Silicon Valley, Season 2, Episode 8, “White Hat/Black Hat”
Written by Dan Lyons
Directed by Alec Berg
Airs Sundays at 10pm ET on HBO
Richard Hendricks can’t have nice things. It’s not that he doesn’t allow himself to have nice things, or even that he doesn’t want to have nice things, it is that he is almost karmically incapable of having nice things. Through either incredible worry or the incredible stupidity of others, Richard is never allowed to be an unqualified winner. Part of this is due to Richard being a dweeb who lacks confidence, but it is also due to the fact that Richard is the main character on a TV show, and thus can’t be top dog for very long. Stories of winners constantly winning become boring because watching deserved success is boring. It’s fun to watch a single arc of a story be about winning (Friday Night Lights season one) but eventually that team has to start losing (Friday Night Lights season two). So, by the transitive property of TV trope math, because Richard Hendricks is a main character on TV, he can’t have nice things.
Watching Richard slowly tank his company sure as hell is entertaining though. Thomas Middleditch has always done a good job in the role, but having Richard slowly unravel gives Middleditch the chance to play something other than just twitchy and neurotic. At Richard’s first meeting with Seth Lee in the park, Middleditch has to play apologetic, proud, and terrified without betraying Richard’s inherent beta nature, and he accomplishes all of this in subtle changes in his posture and voice: He sits up a little higher once he feels like Seth has accepted his apology, and alters his speech from half-mumbled stutters to half-projected stutters.
But because a skullfuck has been placed upon his house, Richard can’t take the calm, sage advice from Dinesh and Gilfoyle, and immediately follows through on the self-sabotage he unwittingly started by contacting Seth. Or so it would seem: Seth never actually does anything to get revenge on Pied Piper. The only major fuckup of the episode occurs because Richard rightfully fires off on Russ Hanneman for being an unhelpful asshole with “fucking metal chunks on [his] jeans”, causing Russ to set down his bottle of Tres Comas tequila down on the delete key of a computer. This causes Pied Piper to delete premium porn form the Inter Site servers “at a rate that until now was unthinkable.” Richard Hendricks can’t have nice things.

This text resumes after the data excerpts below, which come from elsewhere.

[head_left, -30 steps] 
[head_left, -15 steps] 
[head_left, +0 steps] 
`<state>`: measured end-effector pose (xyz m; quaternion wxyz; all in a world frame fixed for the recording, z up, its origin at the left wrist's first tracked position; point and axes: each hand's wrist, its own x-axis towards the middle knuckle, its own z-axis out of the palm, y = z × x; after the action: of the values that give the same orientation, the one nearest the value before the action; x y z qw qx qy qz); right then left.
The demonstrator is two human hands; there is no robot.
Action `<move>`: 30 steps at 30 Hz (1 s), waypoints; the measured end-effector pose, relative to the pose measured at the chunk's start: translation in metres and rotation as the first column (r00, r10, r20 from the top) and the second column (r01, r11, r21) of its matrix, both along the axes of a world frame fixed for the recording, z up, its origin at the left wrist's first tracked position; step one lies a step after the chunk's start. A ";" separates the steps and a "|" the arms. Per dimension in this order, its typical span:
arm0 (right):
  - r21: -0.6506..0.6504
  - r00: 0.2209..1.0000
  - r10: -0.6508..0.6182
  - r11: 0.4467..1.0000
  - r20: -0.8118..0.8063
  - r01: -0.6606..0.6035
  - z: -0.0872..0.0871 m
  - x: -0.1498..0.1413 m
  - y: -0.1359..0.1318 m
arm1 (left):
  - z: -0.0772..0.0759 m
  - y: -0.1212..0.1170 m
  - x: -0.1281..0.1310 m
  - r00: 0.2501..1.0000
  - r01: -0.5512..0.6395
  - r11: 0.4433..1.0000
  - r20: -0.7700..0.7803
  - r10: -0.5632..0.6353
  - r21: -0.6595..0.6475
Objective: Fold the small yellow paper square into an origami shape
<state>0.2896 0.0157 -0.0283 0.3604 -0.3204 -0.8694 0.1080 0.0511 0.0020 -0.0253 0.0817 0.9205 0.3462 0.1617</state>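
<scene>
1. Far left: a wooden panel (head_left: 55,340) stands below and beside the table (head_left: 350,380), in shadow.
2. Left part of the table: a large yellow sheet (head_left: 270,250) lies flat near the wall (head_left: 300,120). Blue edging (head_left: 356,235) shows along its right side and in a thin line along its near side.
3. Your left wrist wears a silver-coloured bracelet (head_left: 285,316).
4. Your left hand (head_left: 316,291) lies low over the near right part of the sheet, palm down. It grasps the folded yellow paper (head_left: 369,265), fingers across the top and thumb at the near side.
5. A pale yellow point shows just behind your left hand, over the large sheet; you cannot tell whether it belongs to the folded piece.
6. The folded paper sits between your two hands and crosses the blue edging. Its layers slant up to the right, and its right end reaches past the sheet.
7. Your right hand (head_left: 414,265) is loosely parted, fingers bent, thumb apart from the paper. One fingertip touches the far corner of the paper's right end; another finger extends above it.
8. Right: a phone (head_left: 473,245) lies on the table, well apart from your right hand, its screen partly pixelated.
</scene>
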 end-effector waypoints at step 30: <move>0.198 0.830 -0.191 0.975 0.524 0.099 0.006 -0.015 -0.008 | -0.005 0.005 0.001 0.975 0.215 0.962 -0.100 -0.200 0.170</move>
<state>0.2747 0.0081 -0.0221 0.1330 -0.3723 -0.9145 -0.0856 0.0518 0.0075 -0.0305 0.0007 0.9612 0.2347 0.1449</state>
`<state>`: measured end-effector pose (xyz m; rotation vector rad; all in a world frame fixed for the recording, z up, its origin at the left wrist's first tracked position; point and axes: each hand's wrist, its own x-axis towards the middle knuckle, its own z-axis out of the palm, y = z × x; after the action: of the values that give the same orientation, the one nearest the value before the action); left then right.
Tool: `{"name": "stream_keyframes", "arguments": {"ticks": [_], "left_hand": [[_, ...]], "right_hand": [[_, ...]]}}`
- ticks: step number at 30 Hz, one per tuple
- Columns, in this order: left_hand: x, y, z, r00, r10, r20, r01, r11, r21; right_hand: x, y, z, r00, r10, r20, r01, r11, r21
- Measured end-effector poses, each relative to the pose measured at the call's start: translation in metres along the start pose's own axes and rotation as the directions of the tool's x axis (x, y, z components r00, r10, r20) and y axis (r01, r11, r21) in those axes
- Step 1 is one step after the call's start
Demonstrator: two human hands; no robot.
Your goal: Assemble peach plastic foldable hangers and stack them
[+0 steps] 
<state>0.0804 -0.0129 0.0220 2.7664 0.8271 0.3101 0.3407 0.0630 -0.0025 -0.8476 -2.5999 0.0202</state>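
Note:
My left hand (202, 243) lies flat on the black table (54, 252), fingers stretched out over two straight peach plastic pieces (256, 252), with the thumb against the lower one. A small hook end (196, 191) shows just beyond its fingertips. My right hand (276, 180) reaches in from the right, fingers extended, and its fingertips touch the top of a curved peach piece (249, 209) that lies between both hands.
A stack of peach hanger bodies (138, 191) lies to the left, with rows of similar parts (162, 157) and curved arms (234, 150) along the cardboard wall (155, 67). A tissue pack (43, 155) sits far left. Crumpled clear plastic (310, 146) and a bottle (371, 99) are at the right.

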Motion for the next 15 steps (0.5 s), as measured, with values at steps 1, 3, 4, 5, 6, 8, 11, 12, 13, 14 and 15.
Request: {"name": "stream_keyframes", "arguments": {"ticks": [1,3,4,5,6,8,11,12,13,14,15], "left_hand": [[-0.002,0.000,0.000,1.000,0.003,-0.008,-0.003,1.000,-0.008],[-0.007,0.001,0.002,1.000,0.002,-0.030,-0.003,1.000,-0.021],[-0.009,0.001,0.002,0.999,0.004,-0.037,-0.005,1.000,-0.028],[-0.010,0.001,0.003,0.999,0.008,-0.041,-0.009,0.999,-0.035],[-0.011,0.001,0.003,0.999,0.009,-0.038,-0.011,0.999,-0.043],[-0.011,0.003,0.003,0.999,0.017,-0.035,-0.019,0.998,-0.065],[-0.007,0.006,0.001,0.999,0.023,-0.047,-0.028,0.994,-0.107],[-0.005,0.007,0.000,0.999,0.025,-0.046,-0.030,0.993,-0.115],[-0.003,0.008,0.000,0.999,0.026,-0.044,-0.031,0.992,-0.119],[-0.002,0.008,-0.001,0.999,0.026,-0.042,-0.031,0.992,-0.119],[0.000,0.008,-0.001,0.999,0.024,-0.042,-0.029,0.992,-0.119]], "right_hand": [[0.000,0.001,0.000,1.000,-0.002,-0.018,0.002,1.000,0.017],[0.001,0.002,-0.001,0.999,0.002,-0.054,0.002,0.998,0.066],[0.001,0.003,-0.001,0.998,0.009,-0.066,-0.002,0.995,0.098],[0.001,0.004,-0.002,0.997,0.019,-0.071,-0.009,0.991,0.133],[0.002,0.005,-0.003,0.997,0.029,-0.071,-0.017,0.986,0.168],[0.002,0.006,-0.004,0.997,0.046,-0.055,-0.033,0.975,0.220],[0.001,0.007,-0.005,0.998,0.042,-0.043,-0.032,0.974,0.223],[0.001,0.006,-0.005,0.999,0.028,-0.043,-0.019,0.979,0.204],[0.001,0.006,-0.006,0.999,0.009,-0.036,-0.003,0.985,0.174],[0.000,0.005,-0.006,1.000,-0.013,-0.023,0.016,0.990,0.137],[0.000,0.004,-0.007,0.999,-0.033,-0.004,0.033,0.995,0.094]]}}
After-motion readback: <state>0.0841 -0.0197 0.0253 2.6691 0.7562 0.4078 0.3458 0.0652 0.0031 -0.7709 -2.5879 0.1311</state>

That’s ok, though, because Richard not having nice things gives Silicon Valley the structure it’s desperately needed all season. Individual episodes and moments have been brilliant, and the show has always felt like it was building to something, but it seemed to not know how it wanted to get there, sometimes introducing new characters that have been underserved and sometimes repeating the same story beats. By taking away all of Richard’s successes, big and small, Silicon Valley has once again made Pied Piper the underdog. Watching Richard and Co. struggle with success was fun for a few weeks, but fish out of water plays better with Gavin Belson, who is slowly going mad from being the sole witness to the glorious slow-motion trainwreck called “Nucleus”.
The best moments in the show thus far have displayed how Pied Piper has dealt with seemingly impossible tasks, like Erlich sleeping with a judge’s wife so that they are automatically sent to the final round of TechCrunch Disrupt, or the brainstorm about jerking off an entire auditorium of people that led Richard to develop the middle-out compression algorithm. Now that shitty tequila and Richard’s karmic fate to not have nice things have lost Pied Piper the bakeoff, the company is wholly positioned to fail, meaning that it will have to dig in its heels and pull of something spectacular in order to succeed. Richard may not be allowed to be a winner for very long, but watching him overcome seemingly insurmountable odds to achieve a fleeting moment of victory should be one hell of a story.